I want to configure Kubernetes High-Availability (HA) for my Flink cluster. Could you tell me how Ververica Platform's Kubernetes HA and Apache Flink's Kubernetes HA work? What are the differences between these two solutions?
Note: This article applies to Flink 1.8 and later, running in Ververica Platform 2.0+.
Since Ververica Platform 2.8, we have integrated Apache Flink Kubernetes HA and adapted it to support the LATEST_STATE restore strategy in Ververica Platform. All users of Ververica Platform 2.8 or later are recommended to use Flink Kubernetes HA for their deployments.
tldr; See Summary
What is High Availability in Flink in General
For a Flink cluster without HA, if the JM crashes, no new jobs can be submitted and all running jobs will fail. After HA is enabled, new jobs can be submitted immediately when a new JM is ready.
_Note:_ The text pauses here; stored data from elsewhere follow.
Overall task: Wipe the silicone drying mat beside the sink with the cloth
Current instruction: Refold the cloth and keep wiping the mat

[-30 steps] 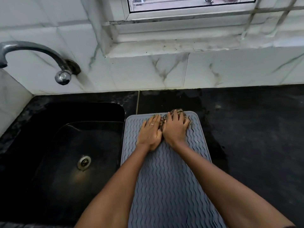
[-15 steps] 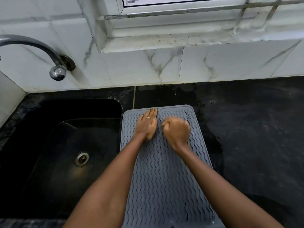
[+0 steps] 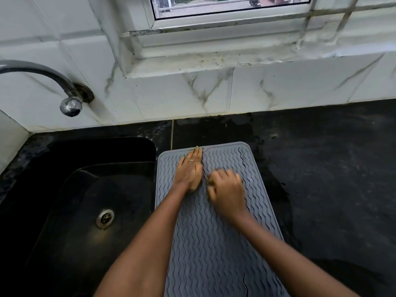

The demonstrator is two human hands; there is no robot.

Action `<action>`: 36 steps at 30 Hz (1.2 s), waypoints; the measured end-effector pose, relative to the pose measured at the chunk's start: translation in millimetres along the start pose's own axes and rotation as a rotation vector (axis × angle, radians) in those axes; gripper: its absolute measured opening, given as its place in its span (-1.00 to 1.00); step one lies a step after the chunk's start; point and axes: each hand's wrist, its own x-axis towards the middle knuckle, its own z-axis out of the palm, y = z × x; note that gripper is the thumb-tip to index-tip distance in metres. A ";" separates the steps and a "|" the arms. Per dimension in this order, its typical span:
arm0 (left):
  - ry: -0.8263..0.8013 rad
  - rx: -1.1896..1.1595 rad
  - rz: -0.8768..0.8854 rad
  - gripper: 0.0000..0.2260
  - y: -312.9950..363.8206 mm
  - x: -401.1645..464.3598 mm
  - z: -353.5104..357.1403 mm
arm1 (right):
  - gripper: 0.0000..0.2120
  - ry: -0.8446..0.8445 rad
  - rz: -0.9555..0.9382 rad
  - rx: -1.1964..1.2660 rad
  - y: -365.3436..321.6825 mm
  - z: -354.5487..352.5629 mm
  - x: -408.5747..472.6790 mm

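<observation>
Grey silicone mat (image 3: 216, 232) lies under both hands; the left hand (image 3: 189, 172) presses flat near its far edge, fingers straight and together; the right hand (image 3: 226, 188), blurred, curls over a barely visible cloth (image 3: 211, 182); beside the mat, the black sink (image 3: 64, 189) holds only its drain (image 3: 105, 218).

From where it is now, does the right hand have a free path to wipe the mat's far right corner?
Probably yes. The right hand, wiping mid-mat, has only bare mat between it and that corner; the left hand lies flat on the other side.
</observation>
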 end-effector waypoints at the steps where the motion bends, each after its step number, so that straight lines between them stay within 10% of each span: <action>1: -0.006 0.000 0.000 -0.53 0.0 0.0 0.3 | -0.91 0.010 -0.015 0.012 -2.0 -4.3 -21.7; 19: 0.091 0.050 -0.010 -0.52 -1.4 -72.3 12.9 | -0.60 -0.026 0.105 -0.046 -12.8 10.9 48.6; 29: 0.022 0.115 -0.058 -0.50 9.0 -87.7 10.8 | -0.94 -0.053 0.060 0.085 -17.3 -36.3 -82.2; 36: 0.104 0.092 -0.093 -0.51 15.9 -119.2 25.3 | -0.60 -0.075 0.162 -0.068 -5.6 -7.4 25.7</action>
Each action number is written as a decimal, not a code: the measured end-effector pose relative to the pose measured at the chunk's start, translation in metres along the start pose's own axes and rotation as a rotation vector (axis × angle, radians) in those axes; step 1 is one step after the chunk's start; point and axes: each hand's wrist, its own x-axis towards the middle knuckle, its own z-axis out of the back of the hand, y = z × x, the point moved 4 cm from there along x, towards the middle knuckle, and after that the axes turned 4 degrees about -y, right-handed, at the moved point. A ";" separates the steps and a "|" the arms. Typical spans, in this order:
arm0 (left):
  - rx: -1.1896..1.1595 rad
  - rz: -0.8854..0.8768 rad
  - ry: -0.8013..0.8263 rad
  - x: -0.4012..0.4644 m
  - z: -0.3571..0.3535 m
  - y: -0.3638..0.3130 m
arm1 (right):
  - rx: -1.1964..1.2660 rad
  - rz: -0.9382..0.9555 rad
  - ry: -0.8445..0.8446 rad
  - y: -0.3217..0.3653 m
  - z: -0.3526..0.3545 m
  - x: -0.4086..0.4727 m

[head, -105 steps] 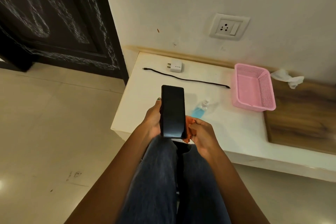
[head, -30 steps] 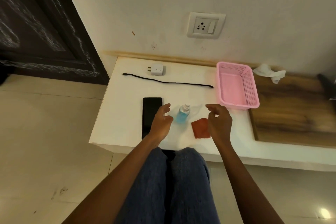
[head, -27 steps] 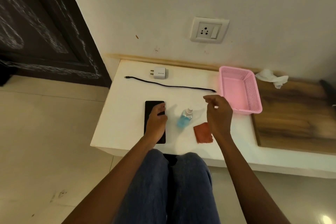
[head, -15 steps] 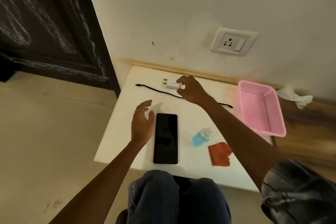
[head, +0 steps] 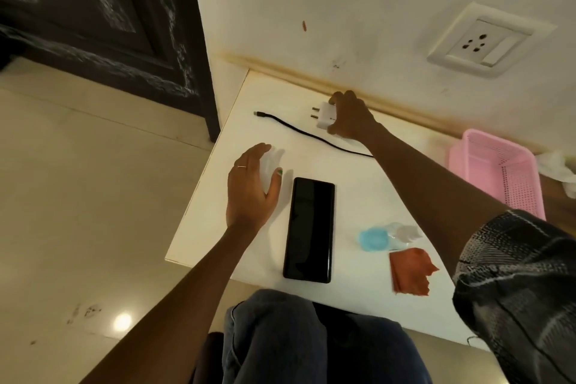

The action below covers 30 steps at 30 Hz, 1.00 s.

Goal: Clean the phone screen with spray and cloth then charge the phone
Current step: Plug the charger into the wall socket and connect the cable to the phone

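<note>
The black phone (head: 310,229) lies screen up near the front edge of the white table (head: 358,184). To its right stand the small blue spray bottle (head: 378,238) and the orange cloth (head: 410,273). At the back of the table my right hand (head: 350,117) grips the white charger plug (head: 324,115), whose two pins point left. The black cable (head: 299,132) lies loose in front of it. My left hand (head: 251,188) hovers with relaxed fingers just left of the phone, holding nothing.
A white wall socket with a switch (head: 486,40) sits on the wall above the table's back right. A pink basket (head: 495,165) stands at the right, with crumpled white tissue (head: 558,165) behind it. A dark door (head: 103,19) is on the left.
The phone and cloth were set down on the table. My right hand reached to the back and closed round the charger plug. My left hand let go of the phone and shifted left.
</note>
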 end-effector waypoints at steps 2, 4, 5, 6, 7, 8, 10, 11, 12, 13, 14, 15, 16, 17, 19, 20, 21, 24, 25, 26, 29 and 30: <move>0.002 0.020 -0.005 -0.001 0.001 -0.002 | 0.042 -0.032 -0.039 0.000 0.002 -0.002; 0.005 0.031 -0.004 0.000 0.002 -0.002 | 0.122 -0.026 -0.083 0.006 0.010 -0.007; 0.014 0.031 -0.002 0.000 0.003 -0.002 | 0.189 -0.008 -0.104 0.012 0.015 -0.013; 0.020 0.031 0.000 0.001 0.003 -0.002 | 0.260 0.012 -0.113 0.018 0.020 -0.021; 0.018 0.038 0.005 0.001 0.003 -0.002 | 0.312 0.039 -0.101 0.026 0.023 -0.031; 0.012 0.051 0.010 0.001 0.003 -0.001 | 0.328 0.075 -0.074 0.035 0.026 -0.041; 0.006 0.077 0.019 0.001 0.003 0.000 | 0.303 0.149 -0.016 0.055 0.025 -0.063; 0.005 0.083 0.022 0.001 0.003 0.001 | 0.293 0.181 0.009 0.066 0.024 -0.074; 0.000 0.088 0.027 0.001 0.003 0.002 | 0.294 0.206 0.033 0.076 0.021 -0.084; -0.014 0.096 0.030 0.000 0.003 0.003 | 0.302 0.230 0.053 0.086 0.018 -0.092; -0.032 0.108 0.030 0.000 0.002 0.004 | 0.312 0.251 0.070 0.094 0.014 -0.099; -0.049 0.119 0.022 -0.001 0.002 0.004 | 0.314 0.274 0.087 0.101 0.010 -0.104; -0.055 0.129 0.006 -0.001 0.002 0.005 | 0.305 0.301 0.108 0.106 0.007 -0.107; -0.050 0.134 -0.014 -0.002 0.002 0.005 | 0.293 0.325 0.135 0.109 0.004 -0.107; -0.044 0.153 -0.048 -0.002 0.003 0.006 | 0.321 0.322 0.213 0.112 0.004 -0.101; -0.061 0.183 -0.049 -0.002 0.004 0.008 | 0.371 0.289 0.237 0.112 0.006 -0.093; -0.085 0.222 -0.043 -0.002 0.004 0.010 | 0.424 0.248 0.225 0.110 0.009 -0.083; -0.112 0.273 -0.025 -0.001 0.003 0.012 | 0.493 0.136 0.006 0.101 0.015 -0.045; -0.106 0.265 -0.021 -0.001 0.002 0.012 | 0.463 0.107 -0.051 0.098 0.012 -0.034; -0.102 0.258 -0.017 -0.001 0.001 0.012 | 0.404 0.085 -0.065 0.096 0.004 -0.024; -0.103 0.257 -0.011 -0.001 0.000 0.013 | 0.188 0.059 0.031 0.094 -0.023 -0.007; -0.097 0.257 -0.012 -0.001 0.000 0.014 | 0.142 0.063 0.029 0.095 -0.030 -0.005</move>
Running jobs will continue to make progress after one more step - restarting from the previous checkpoint. Yes, you can consider it as the job's downtime. In Flink, you must always expect restarts and tune your application such that your SLAs still hold with a sporadic restart.
Apache Flink's Kubernetes HA
Apache Flink's Kubernetes HA can be activated by the following Flink configuration:
high-availability: org.apache.flink.kubernetes.highavailability.KubernetesHaServicesFactory high-availability.storageDir: /path/to/ha/store kubernetes.cluster-id: cluster-id
Typically, in this approach, there is a single leading JobManager at any time and multiple standby JobManagers to take over leadership in case the leader fails.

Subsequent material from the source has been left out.